__YOUR ASSIGNMENT__: Check each line of the data for "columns", and copy the ones that have it.

##### THE INPUT #####

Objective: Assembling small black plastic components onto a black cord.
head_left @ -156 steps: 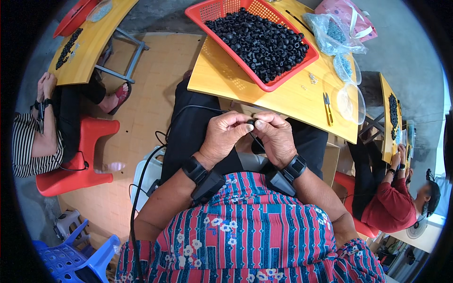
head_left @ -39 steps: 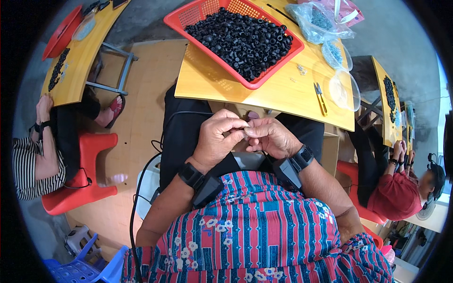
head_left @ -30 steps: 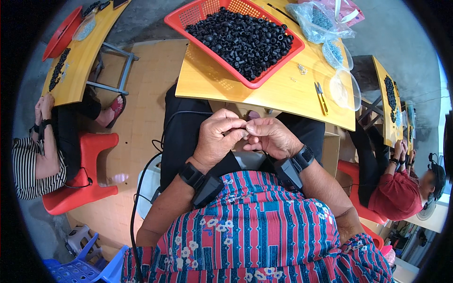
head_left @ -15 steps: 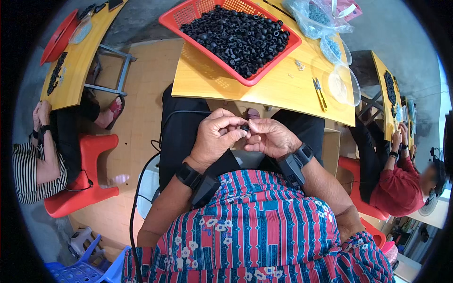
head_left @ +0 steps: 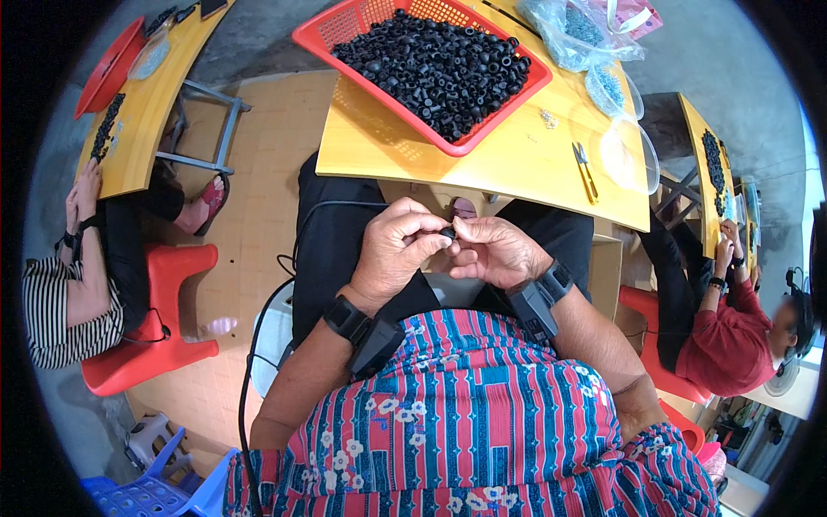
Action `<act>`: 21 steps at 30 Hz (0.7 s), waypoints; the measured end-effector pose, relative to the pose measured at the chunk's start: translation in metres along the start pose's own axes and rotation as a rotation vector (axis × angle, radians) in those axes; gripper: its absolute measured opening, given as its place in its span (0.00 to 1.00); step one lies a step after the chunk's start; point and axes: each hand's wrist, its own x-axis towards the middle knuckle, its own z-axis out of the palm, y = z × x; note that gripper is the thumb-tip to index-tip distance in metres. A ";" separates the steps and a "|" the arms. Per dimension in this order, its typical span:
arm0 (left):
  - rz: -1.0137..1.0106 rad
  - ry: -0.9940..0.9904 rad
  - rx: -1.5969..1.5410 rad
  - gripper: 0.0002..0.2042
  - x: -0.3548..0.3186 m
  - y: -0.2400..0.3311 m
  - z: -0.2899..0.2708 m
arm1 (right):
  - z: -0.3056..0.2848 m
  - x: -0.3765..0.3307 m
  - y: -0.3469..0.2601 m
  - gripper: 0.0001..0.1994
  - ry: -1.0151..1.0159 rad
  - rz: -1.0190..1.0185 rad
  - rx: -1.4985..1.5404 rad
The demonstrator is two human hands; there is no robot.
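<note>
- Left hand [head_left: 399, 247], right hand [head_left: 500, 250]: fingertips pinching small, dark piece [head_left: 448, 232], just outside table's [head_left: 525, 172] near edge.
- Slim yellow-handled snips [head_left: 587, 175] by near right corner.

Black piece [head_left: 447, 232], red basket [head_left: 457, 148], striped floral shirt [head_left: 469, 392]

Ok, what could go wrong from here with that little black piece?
The small black piece, held between the left hand and right hand off the table, might slip and fall. The yellow-handled snips lie close to the table's near edge, so a bump could perhaps knock them down.
</note>
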 end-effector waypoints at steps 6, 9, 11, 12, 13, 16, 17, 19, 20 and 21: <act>0.028 0.011 0.029 0.06 0.000 0.000 0.000 | -0.001 0.000 -0.001 0.15 0.035 0.011 -0.072; 0.005 0.014 0.032 0.06 0.000 0.003 0.001 | 0.000 -0.001 -0.001 0.14 0.037 -0.012 -0.099; -0.009 0.016 0.029 0.06 0.001 0.003 0.001 | 0.000 0.000 -0.001 0.14 0.033 -0.031 -0.119; -0.009 0.015 0.030 0.07 0.001 0.003 0.001 | -0.001 0.001 0.000 0.14 0.027 -0.043 -0.122; -0.010 0.013 0.031 0.07 0.001 0.002 0.001 | -0.003 0.001 0.002 0.13 0.021 -0.054 -0.124; -0.033 0.017 0.007 0.06 0.002 0.004 0.002 | -0.004 0.002 0.005 0.12 0.019 -0.109 -0.159; -0.042 0.006 0.005 0.08 0.002 0.002 0.002 | -0.002 0.002 0.005 0.12 0.016 -0.115 -0.190; -0.058 -0.016 0.002 0.12 0.001 -0.006 0.000 | 0.002 0.003 0.005 0.10 0.010 -0.126 -0.251; -0.093 -0.026 -0.077 0.14 0.000 -0.007 0.000 | 0.003 0.002 0.006 0.10 0.016 -0.153 -0.309; -0.128 -0.035 -0.155 0.16 0.000 -0.007 0.000 | 0.004 0.002 0.006 0.09 0.021 -0.180 -0.366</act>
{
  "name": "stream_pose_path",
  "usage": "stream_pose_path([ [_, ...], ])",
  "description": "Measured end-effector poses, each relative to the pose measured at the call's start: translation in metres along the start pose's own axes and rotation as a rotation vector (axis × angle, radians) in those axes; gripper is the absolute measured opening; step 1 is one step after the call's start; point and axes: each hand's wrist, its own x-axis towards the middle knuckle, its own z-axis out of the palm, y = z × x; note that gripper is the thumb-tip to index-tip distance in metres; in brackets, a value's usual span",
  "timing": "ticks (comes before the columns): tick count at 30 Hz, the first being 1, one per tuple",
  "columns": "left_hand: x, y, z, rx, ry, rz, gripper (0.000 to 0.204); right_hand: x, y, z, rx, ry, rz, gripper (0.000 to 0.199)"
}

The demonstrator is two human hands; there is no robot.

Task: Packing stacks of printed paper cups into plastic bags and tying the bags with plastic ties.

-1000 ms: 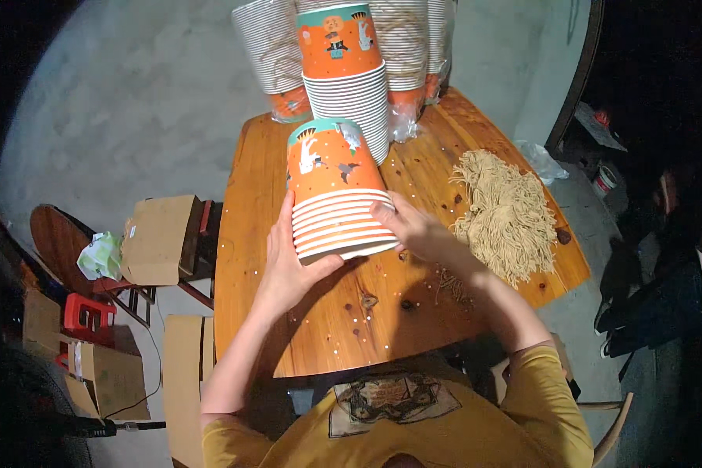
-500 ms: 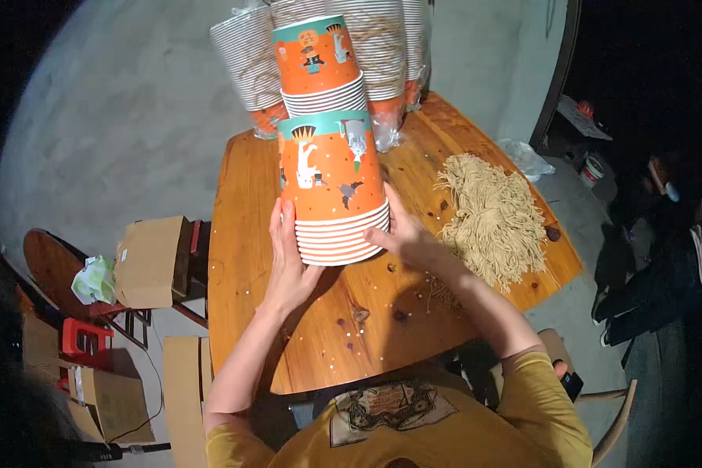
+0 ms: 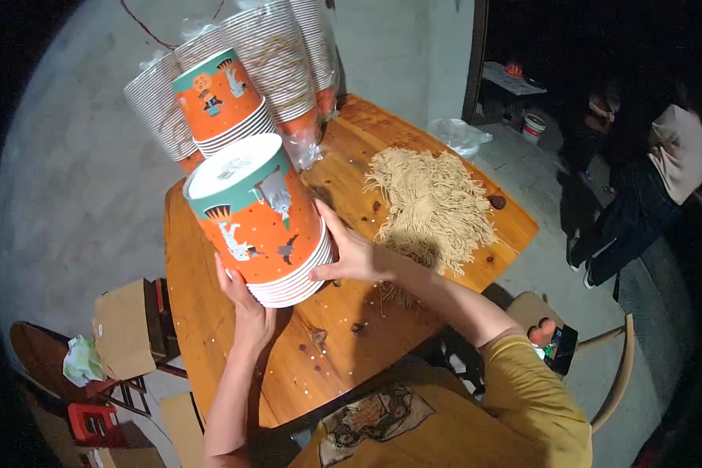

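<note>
A stack of orange and teal paper bowls [image 3: 259,222], upside down, is lifted and tilted above the wooden table [image 3: 234,366]. My left hand [image 3: 246,308] grips its lower rim edge from the left. My right hand [image 3: 351,253] presses on the rims from the right. Behind it stand more bowl stacks: an orange one [image 3: 220,105] and plastic-wrapped ones [image 3: 285,66]. A pile of pale dry noodles [image 3: 433,207] lies on the table to the right.
Crumbs dot the tabletop. Cardboard boxes [image 3: 125,327], a red stool [image 3: 93,421] and a dark chair stand at the left. A wooden chair [image 3: 600,374] is at my right, with a small packet. A person [image 3: 647,179] sits at the far right.
The bowl stack has been lifted off the table and tilted, its base now toward me. Both hands rose with it.
</note>
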Motion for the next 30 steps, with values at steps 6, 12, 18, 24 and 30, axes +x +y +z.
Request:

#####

__TASK RESULT__:
  "timing": "ticks (comes before the columns): tick count at 30 Hz, the first being 1, one per tuple",
  "columns": "left_hand: x, y, z, rx, ry, rz, gripper (0.000 to 0.204); right_hand: x, y, z, rx, ry, rz, gripper (0.000 to 0.199)"

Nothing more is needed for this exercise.